Definition
Eine Verurteilung, die ein Gericht durch einen Aufhebungsbeschluss oder eine ähnliche gerichtliche Maßnahme aufgehoben hat, wodurch die Verurteilung aus dem aktiven Gerichtsregister entfernt wird; ihre Wirkung auf den Einwanderungsstatus hängt von der rechtlichen Grundlage der Aufhebung und den Vorschriften der Einwanderungsbehörde darüber ab, ob die aufgehobene Verurteilung weiterhin zählt.
Prinzip
Prinzip
Einwanderungssysteme bewerten aufgehobene Verurteilungen anhand gesetzlicher und administrativer Regelungen: Manche betrachten Aufhebungen, die tatsächliche Unschuld oder substantielle Rechtsfehler feststellen, als aufhebend für einwanderungsrechtliche Konsequenzen, während andere das zugrunde liegende Verhalten oder das ursprüngliche Geständnis weiterhin für Einreise- oder Abschiebungsverbote heranziehen, sofern die Aufhebung nicht spezielle, einwanderungsrechtlich anerkannte Gründe hat.
Demonstration
Demonstration
Eine Verurteilung wegen Betäubungsmittel wird aufgehoben, weil sie aufgrund einer verfassungswidrigen Durchsuchung erfolgte; ein Einwanderungsentscheider prüft, ob die Aufhebung verfahrensrechtlich erfolgte oder auf tatsächlicher Unschuld beruht, um zu entscheiden, ob die Verurteilung weiterhin Unzulässigkeits- oder Ausweisungsgründe auslöst.
Fehlanwendung
Fehlanwendung
Zu glauben, jede gerichtliche Aufhebung lösche automatisch einwanderungsrechtliche Folgen, und deswegen Entschädigungs- oder Visaanträge zurückzuziehen, ohne zu prüfen, ob die Einwanderungsbehörde den Aufhebungsgrund anerkennt.
Konsequenz
Konsequenz
Richtig analysierte Aufhebungen können einwanderungsrechtliche Hürden beseitigen oder verringern, wenn sie auf Gründen beruhen, die vom Einwanderungsrecht anerkannt werden, und damit die Voraussetzung für Visa oder Streichung von Ausweisungsgründen schaffen; Fehlinterpretationen können dazu führen, dass Antragsteller trotz Aufhebung unerwartet inadmissibel oder ausweisbar bleiben.
Umkehrung
Umkehrung
Das Gegenteil—eine Verurteilung, die im Register verbleibt—erhält die üblichen einwanderungsrechtlichen Effekte (z.
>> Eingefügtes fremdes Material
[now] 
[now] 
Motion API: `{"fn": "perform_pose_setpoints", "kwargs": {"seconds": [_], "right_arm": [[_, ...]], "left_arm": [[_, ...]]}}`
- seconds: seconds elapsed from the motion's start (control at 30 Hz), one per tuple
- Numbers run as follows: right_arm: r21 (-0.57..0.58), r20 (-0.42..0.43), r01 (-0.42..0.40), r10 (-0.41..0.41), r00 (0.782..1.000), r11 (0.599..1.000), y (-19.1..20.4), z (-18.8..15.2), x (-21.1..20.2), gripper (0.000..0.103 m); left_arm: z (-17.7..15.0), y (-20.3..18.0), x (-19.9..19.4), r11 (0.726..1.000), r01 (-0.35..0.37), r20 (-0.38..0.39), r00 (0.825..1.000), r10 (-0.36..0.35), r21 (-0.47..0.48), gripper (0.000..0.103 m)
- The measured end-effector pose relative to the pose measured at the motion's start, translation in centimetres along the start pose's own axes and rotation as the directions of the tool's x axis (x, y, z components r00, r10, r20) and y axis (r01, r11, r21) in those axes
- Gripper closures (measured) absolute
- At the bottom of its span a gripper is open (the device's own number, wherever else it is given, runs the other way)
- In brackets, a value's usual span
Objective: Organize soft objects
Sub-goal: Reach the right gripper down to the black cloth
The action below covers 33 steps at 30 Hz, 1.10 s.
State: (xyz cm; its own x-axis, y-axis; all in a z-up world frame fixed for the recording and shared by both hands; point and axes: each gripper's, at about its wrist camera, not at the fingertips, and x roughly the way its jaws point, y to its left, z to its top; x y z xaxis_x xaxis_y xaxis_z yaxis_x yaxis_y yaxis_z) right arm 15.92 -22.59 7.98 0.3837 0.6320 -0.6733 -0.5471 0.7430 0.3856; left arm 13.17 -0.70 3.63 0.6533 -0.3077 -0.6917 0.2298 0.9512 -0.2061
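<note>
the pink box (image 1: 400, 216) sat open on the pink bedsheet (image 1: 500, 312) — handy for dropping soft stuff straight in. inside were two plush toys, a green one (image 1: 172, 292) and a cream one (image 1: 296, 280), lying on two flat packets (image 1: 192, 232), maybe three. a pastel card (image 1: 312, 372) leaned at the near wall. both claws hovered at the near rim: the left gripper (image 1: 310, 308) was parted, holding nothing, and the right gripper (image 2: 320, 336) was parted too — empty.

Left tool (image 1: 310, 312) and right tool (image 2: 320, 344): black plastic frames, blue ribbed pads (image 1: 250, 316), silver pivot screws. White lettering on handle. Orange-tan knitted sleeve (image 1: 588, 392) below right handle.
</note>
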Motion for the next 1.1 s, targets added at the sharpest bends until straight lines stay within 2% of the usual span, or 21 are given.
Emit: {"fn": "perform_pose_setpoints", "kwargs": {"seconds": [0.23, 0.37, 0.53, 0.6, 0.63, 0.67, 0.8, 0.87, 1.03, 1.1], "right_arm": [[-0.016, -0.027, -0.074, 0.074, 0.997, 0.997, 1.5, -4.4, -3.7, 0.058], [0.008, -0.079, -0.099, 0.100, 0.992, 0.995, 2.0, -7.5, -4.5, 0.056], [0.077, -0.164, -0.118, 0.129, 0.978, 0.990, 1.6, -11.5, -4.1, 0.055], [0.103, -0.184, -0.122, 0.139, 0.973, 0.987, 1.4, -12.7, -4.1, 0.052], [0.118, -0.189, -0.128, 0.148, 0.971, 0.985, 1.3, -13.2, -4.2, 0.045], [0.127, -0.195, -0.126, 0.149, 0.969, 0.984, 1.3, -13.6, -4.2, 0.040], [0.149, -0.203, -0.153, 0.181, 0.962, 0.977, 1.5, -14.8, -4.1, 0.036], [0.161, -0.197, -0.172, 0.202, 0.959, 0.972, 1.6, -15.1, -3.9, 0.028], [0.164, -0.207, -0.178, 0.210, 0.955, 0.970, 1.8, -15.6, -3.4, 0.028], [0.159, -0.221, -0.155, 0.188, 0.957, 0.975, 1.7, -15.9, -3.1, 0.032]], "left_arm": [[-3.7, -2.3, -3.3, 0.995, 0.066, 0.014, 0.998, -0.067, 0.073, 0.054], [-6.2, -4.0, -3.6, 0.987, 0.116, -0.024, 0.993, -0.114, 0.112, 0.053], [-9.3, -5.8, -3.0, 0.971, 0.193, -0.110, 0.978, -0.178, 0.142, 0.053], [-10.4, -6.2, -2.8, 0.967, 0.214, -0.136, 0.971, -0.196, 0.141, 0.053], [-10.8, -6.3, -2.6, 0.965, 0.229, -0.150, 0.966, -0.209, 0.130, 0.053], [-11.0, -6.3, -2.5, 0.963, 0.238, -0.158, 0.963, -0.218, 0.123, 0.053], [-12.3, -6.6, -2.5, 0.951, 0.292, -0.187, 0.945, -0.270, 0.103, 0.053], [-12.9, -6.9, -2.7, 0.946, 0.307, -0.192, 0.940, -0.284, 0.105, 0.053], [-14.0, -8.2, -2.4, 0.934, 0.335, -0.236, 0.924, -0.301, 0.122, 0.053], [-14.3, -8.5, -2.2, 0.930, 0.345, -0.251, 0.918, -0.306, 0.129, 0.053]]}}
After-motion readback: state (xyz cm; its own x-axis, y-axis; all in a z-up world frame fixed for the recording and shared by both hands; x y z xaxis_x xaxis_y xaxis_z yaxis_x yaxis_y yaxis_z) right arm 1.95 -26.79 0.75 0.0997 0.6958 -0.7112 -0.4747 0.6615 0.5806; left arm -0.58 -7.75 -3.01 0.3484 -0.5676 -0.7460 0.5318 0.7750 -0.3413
B. Ausschluss von bestimmten Erleichterungen, mögliche Ausweisung) und zeigt, dass eine Aufhebung nicht notwendigerweise alle einwanderungsrechtlichen Folgen umkehrt, sofern das Gesetz oder die Verwaltung dies nicht ausdrücklich bestimmt.
Abgrenzung
Abgrenzung
Beschränkt auf gerichtliche Aufhebungen und ähnliche gerichtliche Anordnungen; schließt administrative Löschungen oder Versiegelungen aus, es sei denn, sie gehen mit einer gerichtlichen Anordnung einher, die den Kriterien der aufnehmenden Behörde entspricht; Behandlung variiert je nach aufnehmendem Staat, Visumsklasse und dem Zeitpunkt der Aufhebung in Bezug auf Einwanderungsverfahren.
Semantische Spannung
Semantische Spannung
Spannung besteht zwischen Aufhebung, Löschung, Einstellung und Begnadigung: Aufhebung hebt die Verurteilung im Gerichtsregister auf, Löschung beseitigt oder versiegelt Einträge nach Gesetz, Einstellung bedeutet möglicherweise Einstellung der Verfahren ohne Verurteilung, und Begnadigung vergibt, löscht aber nicht notwendigerweise die Verurteilung—jede Maßnahme hat unterschiedliche einwanderungsrechtliche Folgen.
Synthese
Synthese
Eine aufgehobene Verurteilung ist die gerichtliche Rücknahme einer früheren Verurteilung im Gerichtsregister; ihre einwanderungsrechtliche Wirkung erfordert eine genaue Prüfung der Aufhebungsgründe gegenüber den Regeln darüber, ob aufgehobene Verurteilungen weiterhin als Verurteilungen im Sinne von Zulässigkeit und Ausweisbarkeit gelten.